If your head dizzies like the tops children spin in the plaza » sit still in the café’s passenger seat & let the day drive you with its chiaroscuric charms.
If your temperament be cloudy » in the afternoon » watch it pass with the sea’s breezes. Smudge your face of briny tears » remember celestial blue behind even the stars. [End Page 71]
Don’t enjoy the sound of your own voice
Prattle on & your voice becomes a sonic mirror
your hot breath clouds over.
Self-congratulatory is a debtor’s sign » Owe nothing.
Wearing your ribbons » your laurel crown you’ll strut
like Gogol’s liveried nose in gold brocade & buckskin breeches.
Let others primp » rattle on. Your deeds »
bespoke as your new boots kick up their heels
without your speeches. [End Page 72]
Immediately find the good in everything
You’ve tried on brooding » days when all you see
is error » enmity’s runoff. If you grub for muck
you breed misery & bad luck.

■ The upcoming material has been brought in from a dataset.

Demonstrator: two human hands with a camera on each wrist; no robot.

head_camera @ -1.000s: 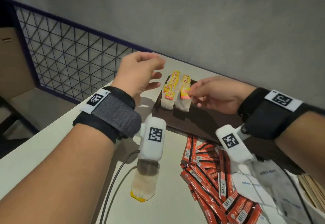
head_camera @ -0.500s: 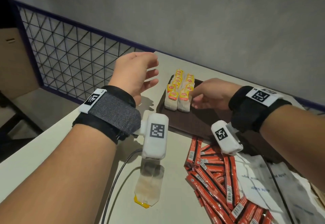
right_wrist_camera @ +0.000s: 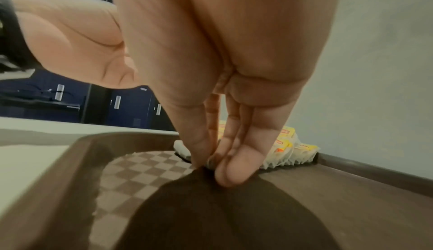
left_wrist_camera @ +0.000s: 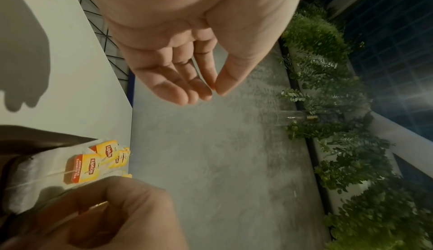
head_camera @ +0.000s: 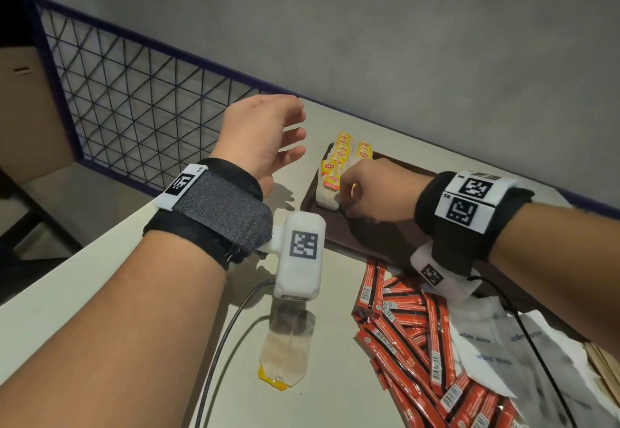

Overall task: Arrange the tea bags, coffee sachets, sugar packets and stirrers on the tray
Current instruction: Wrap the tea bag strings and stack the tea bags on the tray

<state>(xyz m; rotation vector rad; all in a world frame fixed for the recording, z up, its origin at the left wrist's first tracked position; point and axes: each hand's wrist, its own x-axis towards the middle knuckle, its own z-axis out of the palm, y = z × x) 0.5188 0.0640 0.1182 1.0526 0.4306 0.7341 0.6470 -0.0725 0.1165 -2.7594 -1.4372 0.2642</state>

How you see changes everything:
Do a bee-dance for the sweet & drop
the bitter viper »
figure-eight’s the upright sign for infinity
& symmetry’s the dance of your reciprocal glance
with the one who schadenfreuded you. Practice looking for the good & like the sun your gaze »

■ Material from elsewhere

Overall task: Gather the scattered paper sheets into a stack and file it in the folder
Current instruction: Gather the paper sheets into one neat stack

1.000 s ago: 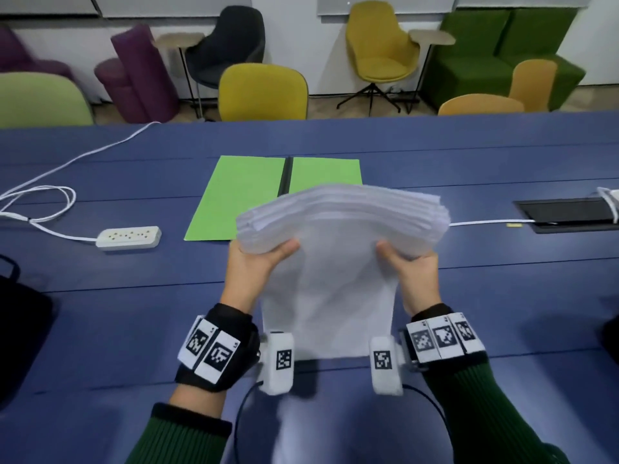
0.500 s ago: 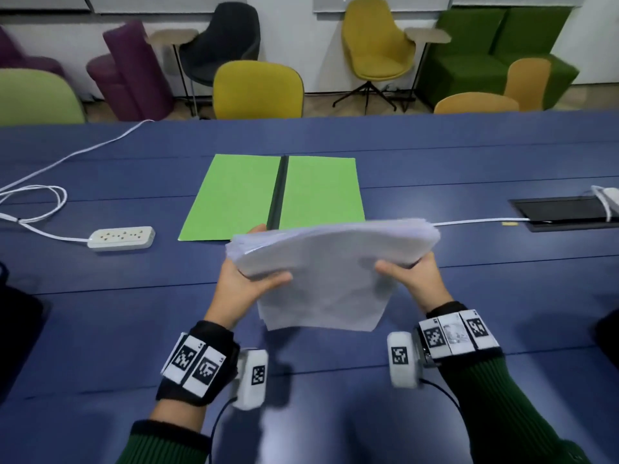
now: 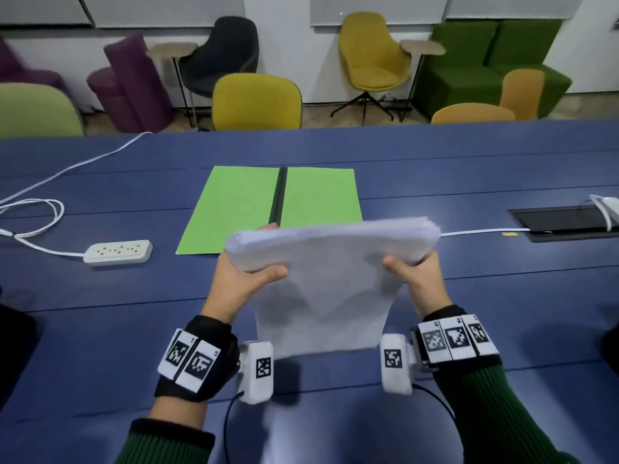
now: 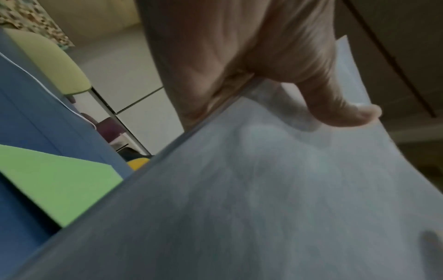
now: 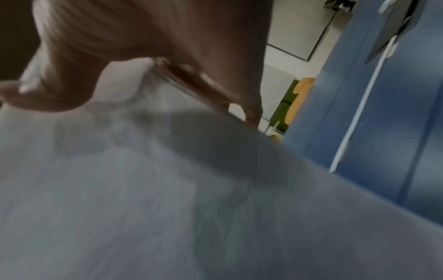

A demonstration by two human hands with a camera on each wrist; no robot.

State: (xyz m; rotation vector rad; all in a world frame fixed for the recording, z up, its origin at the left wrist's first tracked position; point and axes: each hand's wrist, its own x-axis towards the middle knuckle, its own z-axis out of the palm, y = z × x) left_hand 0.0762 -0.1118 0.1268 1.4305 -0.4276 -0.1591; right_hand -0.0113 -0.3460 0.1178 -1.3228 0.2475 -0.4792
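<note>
The folder [image 3: 271,209] is lying open on the table [image 3: 100,313], behind the paper stack [image 3: 328,279]; the power strip [image 3: 118,251] is sitting left.

A white plastic power strip [image 3: 118,251] is seen lying on the dark blue counter [image 3: 435,162] at the left, with a white cable [image 3: 33,214] looped behind it. A flat black tablet [image 3: 566,221] is set in the counter at the right, and a thin white cord [image 3: 482,232] is stretched toward it. Beyond the far edge, a mustard-yellow padded chair [image 3: 256,102], a black shell chair [image 3: 221,58], a yellow swivel chair [image 3: 373,58], purple upholstered seats [image 3: 134,82] and a green sofa [image 3: 485,68] are ranged along a white wall.
</note>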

your honest probing will raise virtue to the surface
(as spangled orange koi feed on the light)
mostly. [End Page 73]
Meet the Author
Photo by T. S. Ellis
“As a poet and aphorist, I believe in happy accidents. By chance, I found The Pocket Oracle and Art of Prudence, translated by Jeremy Robbins (London: Penguin Books, 2011), a book of aphorisms by the seventeenth-century Spanish writer Baltasar Gracián, at the local bookstore near where I teach in Barcelona, Spain. Having just completed work on my sixth book, Manual for Living, whose title section borrows from a contemporary adaptation of the Stoic philosopher Epictetus, I decided to try my hand at more ‘advice poems,’ this time using Gracián’s somewhat Machiavellian bits of guidance fashioned...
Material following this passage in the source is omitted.